Use standard Python tools to make a dictionary mapping data variables to inputs e.g.

my_stan_input = {"y": 2}

(Optional) Save the input as a json file:

import json
with open("my_stan_input.json", "w") as f:
    json.dump(my_stan_input, f)

Step 2

Instantiate a CmdstanModel

from cmdstanpy import CmdStanModel
my_model = CmdStanModel(stan_file="my_stan_program.stan")

Cmdstanpy will use Stan’s compiler to create .hpp and executable files.

Step 3

Use the method CmdStanModel.sample to trigger adaptive HMC.

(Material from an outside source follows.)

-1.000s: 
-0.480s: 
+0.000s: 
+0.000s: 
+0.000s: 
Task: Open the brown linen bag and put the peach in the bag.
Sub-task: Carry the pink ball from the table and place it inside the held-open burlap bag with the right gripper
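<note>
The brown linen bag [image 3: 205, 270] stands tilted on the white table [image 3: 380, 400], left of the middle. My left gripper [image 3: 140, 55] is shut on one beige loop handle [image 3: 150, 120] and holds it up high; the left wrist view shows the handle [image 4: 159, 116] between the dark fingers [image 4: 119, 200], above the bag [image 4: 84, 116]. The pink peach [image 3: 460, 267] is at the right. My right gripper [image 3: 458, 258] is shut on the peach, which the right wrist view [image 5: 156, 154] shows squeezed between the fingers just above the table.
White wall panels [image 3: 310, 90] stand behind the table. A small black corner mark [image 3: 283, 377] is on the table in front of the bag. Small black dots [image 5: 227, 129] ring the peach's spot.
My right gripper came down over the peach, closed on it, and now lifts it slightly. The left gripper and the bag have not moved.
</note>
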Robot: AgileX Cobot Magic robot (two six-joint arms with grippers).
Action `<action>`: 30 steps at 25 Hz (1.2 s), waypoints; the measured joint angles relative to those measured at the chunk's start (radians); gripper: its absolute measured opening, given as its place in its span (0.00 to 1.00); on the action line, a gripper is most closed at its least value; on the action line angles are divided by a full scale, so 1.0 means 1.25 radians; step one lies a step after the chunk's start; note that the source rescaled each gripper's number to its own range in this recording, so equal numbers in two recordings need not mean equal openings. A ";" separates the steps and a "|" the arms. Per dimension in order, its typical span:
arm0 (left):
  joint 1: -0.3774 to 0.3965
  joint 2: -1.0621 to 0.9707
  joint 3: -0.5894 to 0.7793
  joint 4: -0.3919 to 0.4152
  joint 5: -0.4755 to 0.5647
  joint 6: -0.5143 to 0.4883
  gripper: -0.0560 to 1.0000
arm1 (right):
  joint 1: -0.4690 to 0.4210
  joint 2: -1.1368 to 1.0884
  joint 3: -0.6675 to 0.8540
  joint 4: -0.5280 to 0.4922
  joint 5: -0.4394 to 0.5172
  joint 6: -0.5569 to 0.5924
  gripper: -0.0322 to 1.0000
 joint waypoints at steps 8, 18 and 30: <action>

my_mcmc_results = my_model.sample(data=my_stan_input)

Step 4

Use the methods CmdStanMCMC.diagnose and CmdStanMCMC.summary for quick diagnostics.

summary = my_mcmc_results.summary()
diagnostics = my_mcmc_results.diagnose()

Step 5

Convert to arviz InferenceData and save

import arviz
my_idata = arviz.from_cmdstanpy(my_mcmc_results)
my_idata.to_json("my_arviz_idata.json")

Stan references

Cmdstanpy docs

Stan reference manual

Stan functions reference

Stan User’s guide

stan-dev github organisation

Next time / homework

How to Program your own mcmc!
I ran MCMC, now what??

References

Andrieu, Christophe, and C Andrieu. 2003. “An Introduction to MCMC for Machine Learning.”

Beskos, Alexandros, Natesh S. Pillai, Gareth O. Roberts, Jesus M. Sanz-Serna, and Andrew M. Stuart. 2010. “Optimal Tuning of the Hybrid Monte-Carlo Algorithm.” arXiv. https://doi.org/10.48550/arXiv.1001.4460.

Betancourt, Michael. 2018a. “The Convergence of Markov Chain Monte Carlo Methods: From the Metropolis Method to Hamiltonian Monte Carlo.” arXiv. https://doi.org/10.48550/arXiv.1706.01520.

———. 2018b. “A Conceptual Introduction to Hamiltonian Monte Carlo.” arXiv:1701.02434 [Stat], July. http://arxiv.org/abs/1701.02434.

Metropolis, Nicholas, Arianna W. Rosenbluth, Marshall N. Rosenbluth, Augusta H. Teller, and Edward Teller. 1953. “Equation of State Calculations by Fast Computing Machines.” The Journal of Chemical Physics 21 (6): 1087–92. https://doi.org/10.1063/1.1699114.

Štrumbelj, Erik, Alexandre Bouchard-Côté, Jukka Corander, Andrew Gelman, Håvard Rue, Lawrence Murray, Henri Pesonen, Martyn Plummer, and Aki Vehtari. 2023. “Past, Present, and Future of Software for Bayesian Inference.”